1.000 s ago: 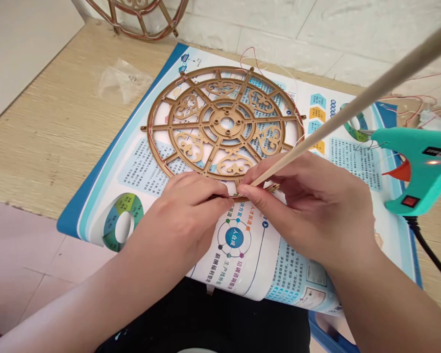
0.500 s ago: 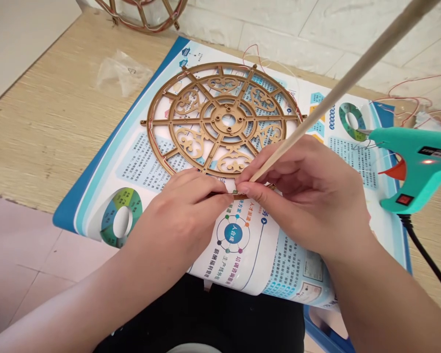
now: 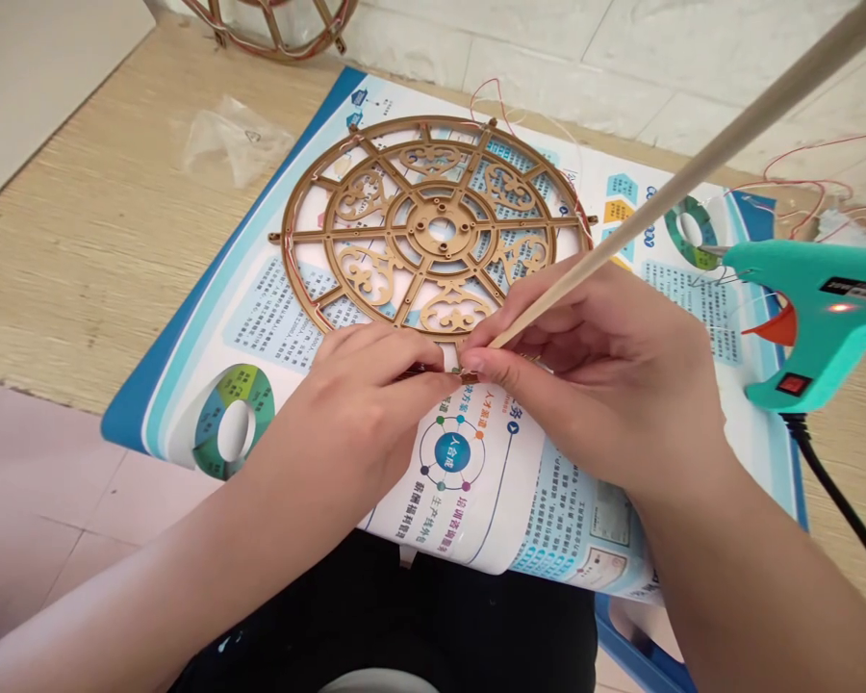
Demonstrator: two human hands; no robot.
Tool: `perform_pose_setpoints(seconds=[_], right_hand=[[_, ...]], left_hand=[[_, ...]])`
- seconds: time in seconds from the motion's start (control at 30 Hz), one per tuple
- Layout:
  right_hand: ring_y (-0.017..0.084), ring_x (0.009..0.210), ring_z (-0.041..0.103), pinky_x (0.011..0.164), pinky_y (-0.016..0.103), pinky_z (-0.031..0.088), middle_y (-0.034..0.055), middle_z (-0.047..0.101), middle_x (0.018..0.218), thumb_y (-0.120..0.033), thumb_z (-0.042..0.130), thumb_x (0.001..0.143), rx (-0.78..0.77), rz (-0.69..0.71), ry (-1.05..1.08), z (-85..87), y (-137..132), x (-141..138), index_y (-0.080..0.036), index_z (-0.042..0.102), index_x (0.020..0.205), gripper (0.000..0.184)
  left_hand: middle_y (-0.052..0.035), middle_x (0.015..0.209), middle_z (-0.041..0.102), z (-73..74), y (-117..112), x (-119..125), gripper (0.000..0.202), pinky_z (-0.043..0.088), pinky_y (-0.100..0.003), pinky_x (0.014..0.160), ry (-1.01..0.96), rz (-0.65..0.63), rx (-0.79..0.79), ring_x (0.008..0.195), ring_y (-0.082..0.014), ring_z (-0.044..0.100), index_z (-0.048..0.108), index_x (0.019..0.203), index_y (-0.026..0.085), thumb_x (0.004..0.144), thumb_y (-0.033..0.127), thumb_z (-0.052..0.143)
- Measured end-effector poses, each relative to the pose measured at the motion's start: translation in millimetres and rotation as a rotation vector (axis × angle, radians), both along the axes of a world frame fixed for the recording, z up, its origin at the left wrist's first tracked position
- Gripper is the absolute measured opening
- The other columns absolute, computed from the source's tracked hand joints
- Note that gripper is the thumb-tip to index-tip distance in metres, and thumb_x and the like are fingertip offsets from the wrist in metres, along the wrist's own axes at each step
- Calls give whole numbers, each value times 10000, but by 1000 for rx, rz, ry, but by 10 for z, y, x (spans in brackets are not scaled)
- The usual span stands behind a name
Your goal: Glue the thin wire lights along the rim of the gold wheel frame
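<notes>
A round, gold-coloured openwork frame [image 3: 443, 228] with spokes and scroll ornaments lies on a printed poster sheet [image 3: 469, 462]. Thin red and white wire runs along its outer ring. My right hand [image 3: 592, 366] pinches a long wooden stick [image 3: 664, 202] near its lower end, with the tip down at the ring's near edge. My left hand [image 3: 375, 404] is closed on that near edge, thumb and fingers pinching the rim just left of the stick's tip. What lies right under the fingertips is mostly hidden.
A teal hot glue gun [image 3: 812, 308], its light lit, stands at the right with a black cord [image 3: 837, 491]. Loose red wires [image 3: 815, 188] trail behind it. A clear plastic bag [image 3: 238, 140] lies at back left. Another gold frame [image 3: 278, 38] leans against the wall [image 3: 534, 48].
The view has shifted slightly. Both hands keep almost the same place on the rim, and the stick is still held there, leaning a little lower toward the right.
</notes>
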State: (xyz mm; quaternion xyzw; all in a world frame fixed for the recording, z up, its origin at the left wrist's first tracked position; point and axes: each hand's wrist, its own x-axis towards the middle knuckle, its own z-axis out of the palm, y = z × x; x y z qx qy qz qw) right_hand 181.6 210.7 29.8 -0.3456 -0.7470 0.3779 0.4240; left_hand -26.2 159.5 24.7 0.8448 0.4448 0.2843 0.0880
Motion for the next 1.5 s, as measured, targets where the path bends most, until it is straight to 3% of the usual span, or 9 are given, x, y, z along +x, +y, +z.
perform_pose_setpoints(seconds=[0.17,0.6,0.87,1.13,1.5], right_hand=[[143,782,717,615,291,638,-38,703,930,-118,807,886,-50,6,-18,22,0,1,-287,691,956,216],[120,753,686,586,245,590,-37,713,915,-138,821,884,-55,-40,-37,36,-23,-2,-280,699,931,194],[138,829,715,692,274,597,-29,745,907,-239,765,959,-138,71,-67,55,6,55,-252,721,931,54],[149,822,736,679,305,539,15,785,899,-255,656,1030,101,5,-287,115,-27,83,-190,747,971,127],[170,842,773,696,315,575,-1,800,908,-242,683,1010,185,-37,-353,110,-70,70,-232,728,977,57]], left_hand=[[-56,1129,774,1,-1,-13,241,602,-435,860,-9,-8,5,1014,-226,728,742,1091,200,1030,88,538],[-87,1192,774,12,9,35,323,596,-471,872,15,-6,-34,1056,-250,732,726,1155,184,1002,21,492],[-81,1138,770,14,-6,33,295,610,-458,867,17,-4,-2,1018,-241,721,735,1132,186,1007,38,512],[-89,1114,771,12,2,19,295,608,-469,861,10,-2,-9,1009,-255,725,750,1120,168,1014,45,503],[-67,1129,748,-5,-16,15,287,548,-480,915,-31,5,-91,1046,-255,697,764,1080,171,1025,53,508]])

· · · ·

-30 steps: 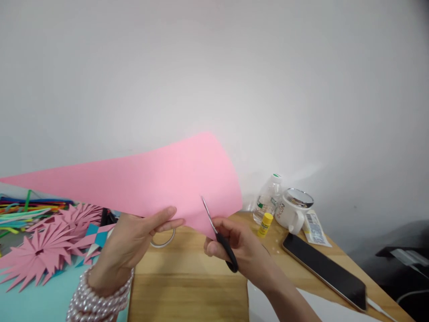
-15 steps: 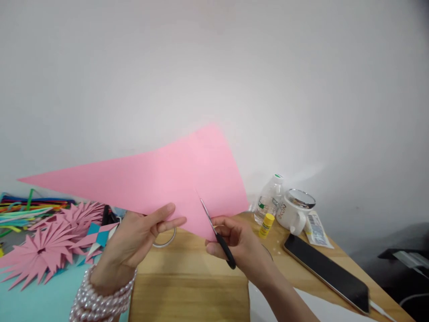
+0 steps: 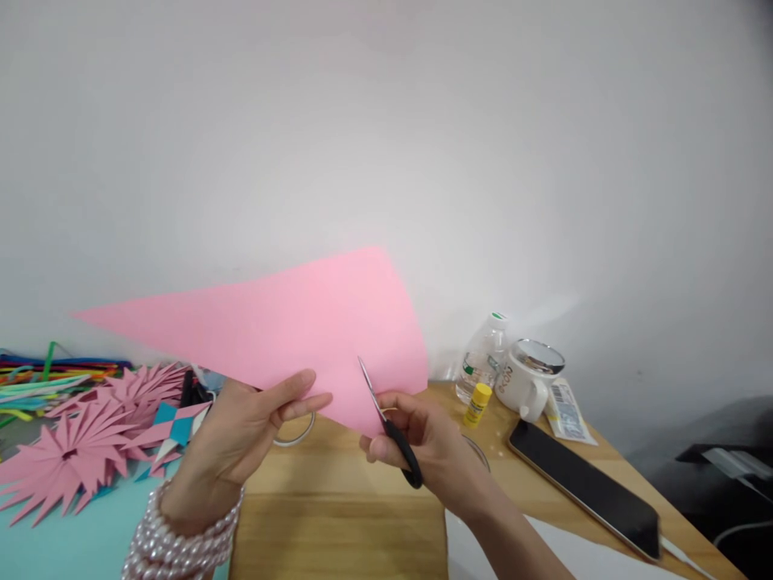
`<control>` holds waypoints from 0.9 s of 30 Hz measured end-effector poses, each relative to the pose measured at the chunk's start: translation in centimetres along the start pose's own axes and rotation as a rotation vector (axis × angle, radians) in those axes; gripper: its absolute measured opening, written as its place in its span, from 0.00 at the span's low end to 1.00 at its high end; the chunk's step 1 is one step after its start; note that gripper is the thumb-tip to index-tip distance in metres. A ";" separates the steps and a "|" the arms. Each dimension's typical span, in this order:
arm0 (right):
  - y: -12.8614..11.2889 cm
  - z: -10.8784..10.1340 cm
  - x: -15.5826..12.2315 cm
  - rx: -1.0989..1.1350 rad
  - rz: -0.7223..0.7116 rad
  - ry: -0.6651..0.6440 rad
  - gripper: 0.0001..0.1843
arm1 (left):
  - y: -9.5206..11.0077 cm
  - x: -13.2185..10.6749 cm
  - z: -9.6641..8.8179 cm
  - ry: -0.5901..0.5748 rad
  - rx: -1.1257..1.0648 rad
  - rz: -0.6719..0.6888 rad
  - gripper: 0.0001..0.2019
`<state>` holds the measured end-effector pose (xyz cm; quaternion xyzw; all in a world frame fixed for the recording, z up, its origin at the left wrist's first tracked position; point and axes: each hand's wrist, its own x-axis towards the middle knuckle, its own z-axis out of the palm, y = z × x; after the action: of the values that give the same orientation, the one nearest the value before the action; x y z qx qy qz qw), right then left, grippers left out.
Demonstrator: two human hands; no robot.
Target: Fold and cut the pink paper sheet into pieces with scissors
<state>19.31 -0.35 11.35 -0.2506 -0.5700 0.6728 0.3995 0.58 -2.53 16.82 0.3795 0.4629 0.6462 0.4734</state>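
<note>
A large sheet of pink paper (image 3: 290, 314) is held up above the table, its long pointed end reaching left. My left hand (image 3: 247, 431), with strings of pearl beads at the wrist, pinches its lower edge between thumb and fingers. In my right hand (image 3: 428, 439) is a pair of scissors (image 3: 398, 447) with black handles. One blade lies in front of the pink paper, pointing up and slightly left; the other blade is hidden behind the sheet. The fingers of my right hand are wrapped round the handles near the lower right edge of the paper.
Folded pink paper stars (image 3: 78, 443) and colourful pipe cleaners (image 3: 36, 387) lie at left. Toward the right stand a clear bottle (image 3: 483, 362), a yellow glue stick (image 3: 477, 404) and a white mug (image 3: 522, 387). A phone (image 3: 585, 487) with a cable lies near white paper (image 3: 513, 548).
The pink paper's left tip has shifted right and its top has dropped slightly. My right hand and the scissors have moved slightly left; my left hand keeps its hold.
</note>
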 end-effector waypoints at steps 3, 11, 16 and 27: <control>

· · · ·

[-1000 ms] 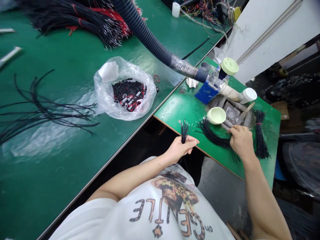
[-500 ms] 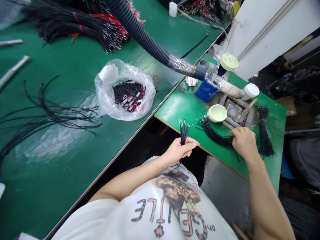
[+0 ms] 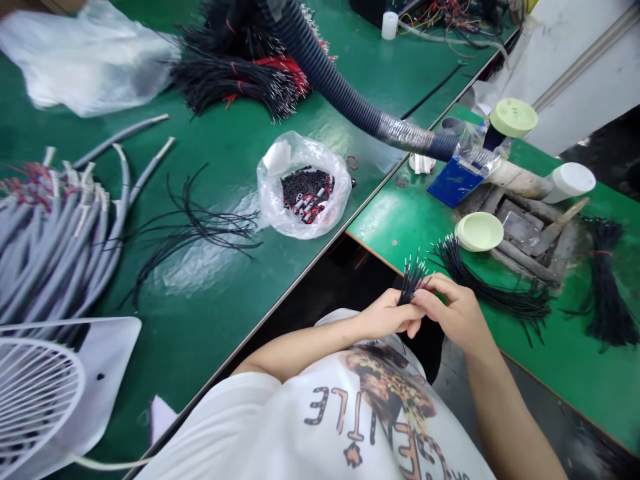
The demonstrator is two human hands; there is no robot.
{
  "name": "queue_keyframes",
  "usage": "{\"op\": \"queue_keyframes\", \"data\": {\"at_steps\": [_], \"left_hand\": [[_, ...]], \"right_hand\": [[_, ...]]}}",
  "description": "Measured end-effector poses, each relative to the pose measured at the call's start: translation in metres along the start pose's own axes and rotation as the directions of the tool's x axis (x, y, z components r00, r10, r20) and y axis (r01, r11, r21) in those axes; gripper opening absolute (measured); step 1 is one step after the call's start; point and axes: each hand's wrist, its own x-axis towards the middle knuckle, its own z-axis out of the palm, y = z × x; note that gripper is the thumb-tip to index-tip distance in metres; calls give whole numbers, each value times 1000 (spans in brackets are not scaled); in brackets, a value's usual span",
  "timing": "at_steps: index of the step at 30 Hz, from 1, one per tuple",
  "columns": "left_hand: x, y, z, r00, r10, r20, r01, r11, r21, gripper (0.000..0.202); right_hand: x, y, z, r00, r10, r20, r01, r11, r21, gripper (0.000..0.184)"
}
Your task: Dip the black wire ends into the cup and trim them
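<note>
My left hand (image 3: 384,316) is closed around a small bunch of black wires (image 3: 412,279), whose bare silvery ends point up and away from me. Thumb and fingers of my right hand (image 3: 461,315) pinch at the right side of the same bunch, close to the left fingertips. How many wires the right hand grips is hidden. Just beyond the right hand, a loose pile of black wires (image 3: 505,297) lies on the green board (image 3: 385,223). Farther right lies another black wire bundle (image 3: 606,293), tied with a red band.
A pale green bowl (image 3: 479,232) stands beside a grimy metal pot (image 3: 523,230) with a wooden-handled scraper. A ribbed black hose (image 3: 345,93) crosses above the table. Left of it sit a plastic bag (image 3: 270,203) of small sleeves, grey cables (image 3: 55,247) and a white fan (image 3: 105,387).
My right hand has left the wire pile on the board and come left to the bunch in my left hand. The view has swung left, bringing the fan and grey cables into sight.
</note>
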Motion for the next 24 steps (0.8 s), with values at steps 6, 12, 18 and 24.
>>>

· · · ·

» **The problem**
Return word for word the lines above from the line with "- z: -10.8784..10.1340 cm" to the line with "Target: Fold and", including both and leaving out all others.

» **Expected output**
  - z: -10.8784..10.1340 cm
  - x: -15.5826..12.2315 cm
  - rx: -1.0989..1.1350 rad
  - rz: -0.7223..0.7116 rad
  - ry: -0.6651..0.6440 rad
  - gripper: 0.0001..0.1843
arm1 (left):
  - y: -9.5206..11.0077 cm
  - x: -13.2185..10.6749 cm
  - z: -9.6641..8.8179 cm
  - ry: -0.5901..0.5748 rad
  - rx: -1.1257..1.0648 rad
  - rz: -0.6719..0.6888 rad
  - gripper: 0.0001..0.2019
`<state>` holds the measured end-effector pose (xyz cm; quaternion xyzw; all in a world frame fixed for the recording, z up, its origin at the left wrist's first tracked position; point and axes: each hand's wrist, its own x-axis towards the middle knuckle, its own z-axis out of the palm, y = z × x; after the action: of the values that give the same orientation, the one nearest the value before the action; x y z qx qy qz qw), right then left, grippers left out.
Demonstrator: two human hands; no robot.
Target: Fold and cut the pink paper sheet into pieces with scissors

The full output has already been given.